I really like the animations but they seem to not completely fill the screen. There is a very thin border around the animations of some weird colors that really takes away from the good work. Hope to see this fixed!


----------



## JaeKar99 (Aug 2, 2011)

Juanntwo3 said:


> I really like the animations but they seem to not completely fill the screen. There is a very thin border around the animations of some weird colors that really takes away from the good work. Hope to see this fixed!
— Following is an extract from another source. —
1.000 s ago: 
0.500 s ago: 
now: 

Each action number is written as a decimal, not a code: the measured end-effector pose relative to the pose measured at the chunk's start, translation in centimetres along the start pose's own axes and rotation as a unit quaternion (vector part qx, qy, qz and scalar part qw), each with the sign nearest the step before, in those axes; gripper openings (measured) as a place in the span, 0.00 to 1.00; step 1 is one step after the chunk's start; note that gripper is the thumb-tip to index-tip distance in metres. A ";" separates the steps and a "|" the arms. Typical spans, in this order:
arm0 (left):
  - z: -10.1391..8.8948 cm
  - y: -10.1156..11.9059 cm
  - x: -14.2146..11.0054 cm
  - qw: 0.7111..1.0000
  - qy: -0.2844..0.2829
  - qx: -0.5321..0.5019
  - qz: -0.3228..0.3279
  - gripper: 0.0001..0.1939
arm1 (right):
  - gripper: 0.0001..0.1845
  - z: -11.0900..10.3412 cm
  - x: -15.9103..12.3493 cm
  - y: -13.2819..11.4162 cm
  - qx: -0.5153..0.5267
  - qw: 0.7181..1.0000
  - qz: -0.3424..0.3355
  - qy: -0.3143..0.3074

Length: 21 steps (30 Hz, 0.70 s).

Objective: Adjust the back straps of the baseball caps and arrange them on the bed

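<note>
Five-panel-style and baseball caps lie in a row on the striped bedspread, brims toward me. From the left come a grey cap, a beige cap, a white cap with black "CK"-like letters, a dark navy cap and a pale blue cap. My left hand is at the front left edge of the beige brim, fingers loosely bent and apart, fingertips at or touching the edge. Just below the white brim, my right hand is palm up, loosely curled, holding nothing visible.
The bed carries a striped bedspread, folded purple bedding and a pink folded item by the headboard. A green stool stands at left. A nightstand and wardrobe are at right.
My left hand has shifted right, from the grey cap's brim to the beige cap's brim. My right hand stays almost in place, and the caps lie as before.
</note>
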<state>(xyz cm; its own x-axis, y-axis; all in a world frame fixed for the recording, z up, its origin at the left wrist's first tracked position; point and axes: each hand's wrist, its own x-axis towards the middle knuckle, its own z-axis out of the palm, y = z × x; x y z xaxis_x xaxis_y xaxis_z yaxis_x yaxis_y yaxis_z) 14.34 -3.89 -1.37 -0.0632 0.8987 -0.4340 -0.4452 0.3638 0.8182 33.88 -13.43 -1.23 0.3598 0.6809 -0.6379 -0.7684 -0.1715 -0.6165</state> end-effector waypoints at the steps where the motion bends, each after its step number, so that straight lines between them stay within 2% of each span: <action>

I have been struggling with that image artifact since taking on the Iconia as a project. I would love to have any help anyone is willing to provide to resolve..


----------



## Robbie B (Jul 21, 2011)

Maybe the screen it was designed on/for has a different has a different resolution/size then yours?


----------



## JaeKar99 (Aug 2, 2011)

Robbie B said:


> Maybe the screen it was designed on/for has a different has a different resolution/size then yours?


I will try to change the resolution in the desc.txt file increasing it may correct the problem..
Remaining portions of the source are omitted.